System Restore to last night before this happened, as always, system restore failed.
Restarting multiple times

Help please!

System:
Compaq D51S 
XP SP3
Belkin F5D8053 Wireless N


----------



## etaf (Oct 2, 2003)

You have covered a lot of ground here - however, we would like to see some of the detail if possible to copy onto one of the working machines - ipconfig /all and also a picture of device manager and Xirrus - detail of how are all below

Would you post back the firewalls you have and try and disable
Also does it work if connected by cable to the router 
Also try "safemode with networking" - as the PC pc starts tap F8 and you should get the menu to choose "safemode with networking"
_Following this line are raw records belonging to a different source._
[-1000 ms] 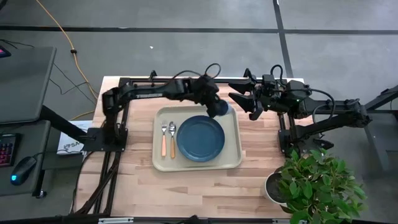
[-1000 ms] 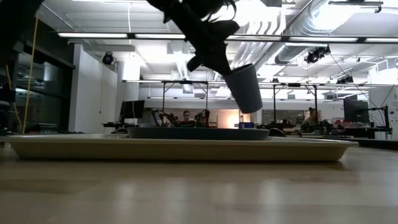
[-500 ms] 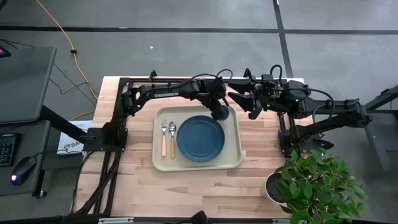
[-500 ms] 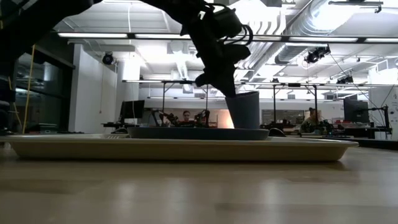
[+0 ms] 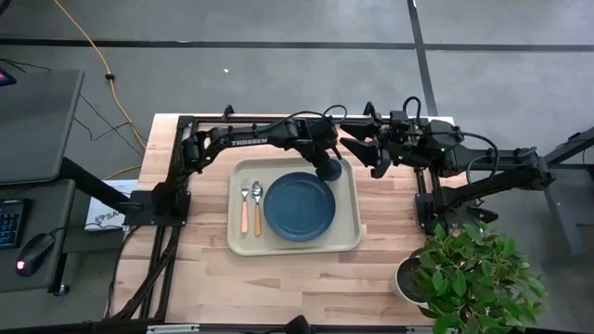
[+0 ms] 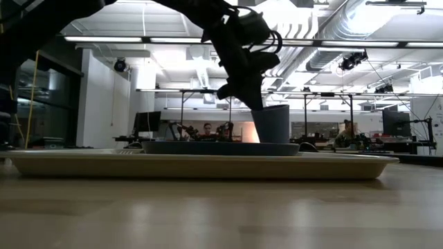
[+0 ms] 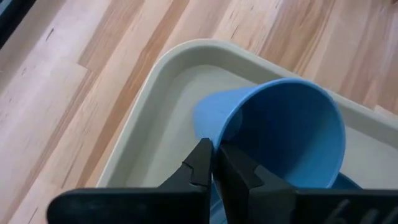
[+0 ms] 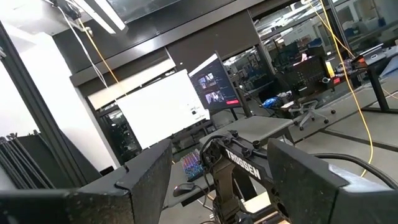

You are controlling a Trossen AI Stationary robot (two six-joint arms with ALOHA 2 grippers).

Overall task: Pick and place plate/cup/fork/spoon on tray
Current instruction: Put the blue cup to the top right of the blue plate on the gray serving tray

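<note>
1. Pale wood planks make up the table [image 5: 278, 278]; at its near right corner stands one leafy plant [image 5: 469, 274] in a white pot.
2. One cream tray [image 5: 351, 223] lies at the table's middle, its long sides running left to right.
3. On the tray's left part lie one fork [image 5: 245, 207] and one spoon [image 5: 257, 206], side by side and just apart; both have long axes running near to far, orange handles toward the near edge, metal ends pointing far.
4. One blue plate [image 5: 299, 206] lies flat on the tray, right of the spoon.
5. One blue cup [image 7: 280, 130] stands in the tray's far right corner, just beyond the plate; in the low view it is upright [image 6: 271, 124], mouth up.
6. The left gripper [image 7: 216, 163] reaches over that corner with its jaws pinched tight on the cup's rim, one finger inside and one outside.
7. The right gripper [image 5: 375, 154] hangs above the table, just right of the tray's far corner, jaws spread wide and empty.
8. Beyond the table lies grey floor with one orange cable [image 5: 93, 51]; the low view shows a workshop with ceiling lights and desks.
</note>
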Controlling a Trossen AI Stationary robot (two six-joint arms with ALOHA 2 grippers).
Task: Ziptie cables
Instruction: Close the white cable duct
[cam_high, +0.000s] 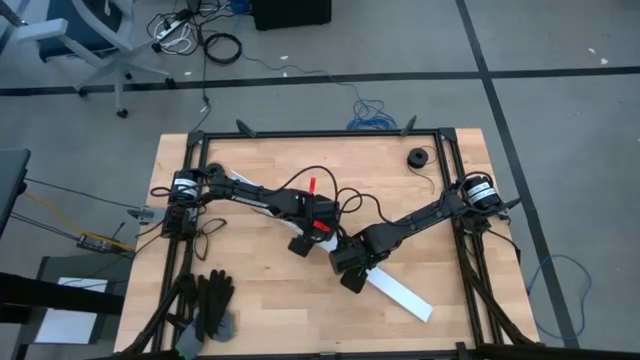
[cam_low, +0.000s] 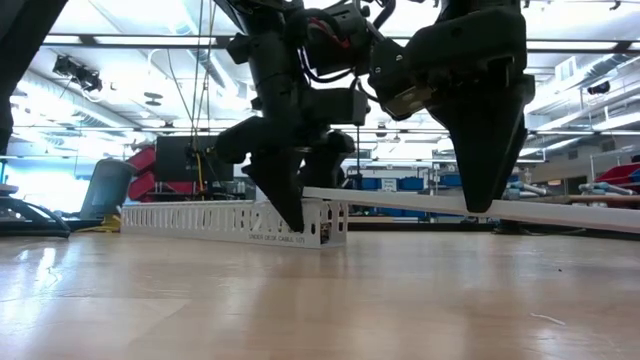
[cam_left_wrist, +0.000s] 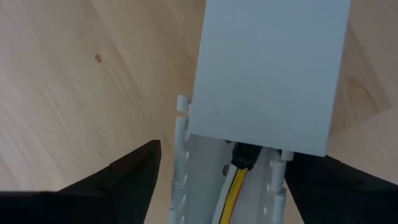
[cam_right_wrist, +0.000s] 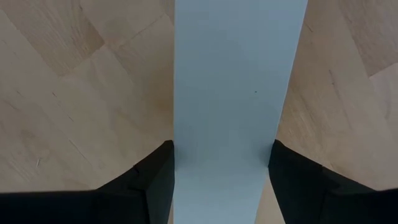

Also would you check all these service are running - if any are stopped and they restart - particularly DHCP Client - do a reboot and see if it stops again - these are symptoms of a virus going around



> From a Johnwill post
> 
> Check your Services are Started on all PCs:
> 
> ...


*------------------------------------------------------------------------*
* {ipconfig /all} *
If you cannot access the internet with this PC, then you will need to paste the results into something like notepad and then copy onto a machine that can access the internet and post results here
We would like to see the results from ipconfig /all post back the results here
-> Start 
-> _(XP - enter the following in the RUN box)_
*cmd /k ipconfig /all*
-> _(Vista or Windows 7 - enter the following in the Search box)_
*cmd /k ipconfig /all*

A black box will appear on the screen - 
rightclick in the box
select all
enter
control key + C key - to copy

then reply here and 
control key + V to paste
*------------------------------------------------------------------------*
* {Device Manager} *
Post back the results in device manager
Start > control Panel {Vista set to classic view}> system > {Vista, device manager on left hand side} {XP hardware Tab, device manager button} > 
windows 7
start > control panel> System and Security> Device Manager

*network adaptors,* click on the + > post back the devices listed there
are there any ! ? or X

post a screen shot of the device manager - network adapters

To post a screen shot of the active window, hold the Alt key and press the PrtScn key. Open the Windows PAINT application and Paste the screen shot. You can then use PAINT to trim to suit, and save it as a JPG format file. 
To upload it to the forum, open the full reply window and use the Manage Attachments button to upload it here
*------------------------------------------------------------------------*
* {run Xirrus Wi-Fi Inspector} Download and install*
If you cannot access the internet with this PC, then you will need to copy the program across to the faulty PC

http://www.xirrus.com/library/wifitools.php
Then run the program 
if you get an error - You need NET Framework installed for the WiFi Inspector to function.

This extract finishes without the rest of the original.